PROBLEM DESCRIPTION = Please copy exactly the lines from the top of the data through the line containing "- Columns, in", and nothing else.

[Stored entries]

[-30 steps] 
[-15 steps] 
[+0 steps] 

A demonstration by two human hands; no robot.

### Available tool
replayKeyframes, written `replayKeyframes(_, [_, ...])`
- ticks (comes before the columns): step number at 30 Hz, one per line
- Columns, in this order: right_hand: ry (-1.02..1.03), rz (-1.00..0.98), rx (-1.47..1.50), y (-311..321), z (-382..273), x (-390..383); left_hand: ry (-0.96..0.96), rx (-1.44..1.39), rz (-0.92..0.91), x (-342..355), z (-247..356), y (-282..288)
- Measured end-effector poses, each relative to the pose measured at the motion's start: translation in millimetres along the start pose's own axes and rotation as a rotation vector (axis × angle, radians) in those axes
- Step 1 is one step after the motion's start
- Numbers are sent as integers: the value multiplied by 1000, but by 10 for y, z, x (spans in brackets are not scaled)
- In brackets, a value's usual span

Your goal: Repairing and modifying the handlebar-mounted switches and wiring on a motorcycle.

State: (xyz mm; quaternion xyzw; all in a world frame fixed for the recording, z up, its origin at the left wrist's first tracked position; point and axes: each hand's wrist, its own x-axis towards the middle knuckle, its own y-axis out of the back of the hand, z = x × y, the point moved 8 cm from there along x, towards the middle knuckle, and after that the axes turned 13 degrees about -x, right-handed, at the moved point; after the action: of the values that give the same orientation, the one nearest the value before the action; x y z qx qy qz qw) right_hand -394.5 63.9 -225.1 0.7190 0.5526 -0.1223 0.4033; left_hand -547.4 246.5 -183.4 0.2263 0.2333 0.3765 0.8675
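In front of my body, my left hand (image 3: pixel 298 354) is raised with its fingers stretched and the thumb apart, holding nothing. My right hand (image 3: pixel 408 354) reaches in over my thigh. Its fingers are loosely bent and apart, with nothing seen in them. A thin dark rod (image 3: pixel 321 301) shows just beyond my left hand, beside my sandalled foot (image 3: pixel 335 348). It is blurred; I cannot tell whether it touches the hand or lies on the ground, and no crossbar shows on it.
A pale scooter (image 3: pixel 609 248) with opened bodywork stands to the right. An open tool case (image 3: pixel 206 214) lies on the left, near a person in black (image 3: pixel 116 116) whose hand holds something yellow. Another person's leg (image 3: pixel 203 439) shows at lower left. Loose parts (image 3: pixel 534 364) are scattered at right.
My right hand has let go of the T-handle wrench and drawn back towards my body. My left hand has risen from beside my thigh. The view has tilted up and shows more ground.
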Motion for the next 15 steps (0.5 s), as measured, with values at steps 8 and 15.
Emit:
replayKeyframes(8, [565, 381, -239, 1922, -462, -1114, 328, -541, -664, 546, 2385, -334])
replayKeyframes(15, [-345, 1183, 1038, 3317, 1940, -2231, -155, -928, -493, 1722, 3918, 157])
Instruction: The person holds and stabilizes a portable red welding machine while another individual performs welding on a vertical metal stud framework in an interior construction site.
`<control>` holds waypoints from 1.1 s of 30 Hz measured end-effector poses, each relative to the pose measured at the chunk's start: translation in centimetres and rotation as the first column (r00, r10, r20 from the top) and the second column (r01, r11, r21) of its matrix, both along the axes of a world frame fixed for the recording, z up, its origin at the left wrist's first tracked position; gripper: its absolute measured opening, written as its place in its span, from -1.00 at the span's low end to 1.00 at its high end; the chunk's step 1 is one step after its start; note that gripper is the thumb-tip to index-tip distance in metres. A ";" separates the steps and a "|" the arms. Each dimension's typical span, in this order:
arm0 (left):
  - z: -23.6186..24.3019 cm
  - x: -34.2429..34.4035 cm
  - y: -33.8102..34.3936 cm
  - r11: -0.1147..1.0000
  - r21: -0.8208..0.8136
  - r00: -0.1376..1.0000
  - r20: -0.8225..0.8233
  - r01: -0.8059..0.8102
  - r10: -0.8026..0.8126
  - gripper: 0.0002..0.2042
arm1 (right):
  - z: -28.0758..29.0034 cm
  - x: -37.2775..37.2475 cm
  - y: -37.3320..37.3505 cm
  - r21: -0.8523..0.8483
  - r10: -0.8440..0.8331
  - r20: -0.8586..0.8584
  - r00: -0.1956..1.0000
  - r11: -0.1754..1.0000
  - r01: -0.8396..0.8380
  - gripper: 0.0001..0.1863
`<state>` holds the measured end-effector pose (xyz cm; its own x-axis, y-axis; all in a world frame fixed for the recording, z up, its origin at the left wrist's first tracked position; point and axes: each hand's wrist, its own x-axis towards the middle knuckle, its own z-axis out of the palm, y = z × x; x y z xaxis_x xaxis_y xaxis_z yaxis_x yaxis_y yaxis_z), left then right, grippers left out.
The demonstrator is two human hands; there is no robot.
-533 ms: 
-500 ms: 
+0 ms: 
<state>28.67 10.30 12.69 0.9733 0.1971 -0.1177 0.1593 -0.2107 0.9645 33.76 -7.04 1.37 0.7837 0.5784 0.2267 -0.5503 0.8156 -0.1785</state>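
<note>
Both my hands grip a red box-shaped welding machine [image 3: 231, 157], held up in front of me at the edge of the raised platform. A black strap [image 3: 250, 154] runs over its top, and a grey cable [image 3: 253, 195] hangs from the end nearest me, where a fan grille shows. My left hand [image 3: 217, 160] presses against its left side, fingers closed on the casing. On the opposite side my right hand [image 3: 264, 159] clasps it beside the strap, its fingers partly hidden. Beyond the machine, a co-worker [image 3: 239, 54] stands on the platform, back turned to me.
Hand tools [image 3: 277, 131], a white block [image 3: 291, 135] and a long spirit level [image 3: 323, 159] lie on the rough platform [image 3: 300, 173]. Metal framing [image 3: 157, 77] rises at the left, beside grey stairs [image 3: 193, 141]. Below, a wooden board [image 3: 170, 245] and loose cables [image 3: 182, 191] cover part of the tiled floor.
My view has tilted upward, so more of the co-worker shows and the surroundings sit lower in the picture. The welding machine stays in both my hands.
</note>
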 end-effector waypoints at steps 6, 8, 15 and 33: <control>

OUTPUT FOR THIS TASK =
[-30 steps] 
[-15 steps] 
[+0 steps] 

A demonstration by two human hands; no robot.

### Available tool
replayKeyframes, written `replayKeyframes(_, [_, ...])`
- ticks (comes before the columns): step number at 30 Hz, one per line
- Columns, in this order: right_hand: ry (-1.02..1.03), rz (-1.00..0.98), rx (-1.47..1.50), y (-311..321), z (-382..273), x (-390..383); left_hand: ry (-0.96..0.96), rx (-1.44..1.39), rz (-0.92..0.91), x (-342..355), z (-247..356), y (-282..288)

No further work is required for this exercise.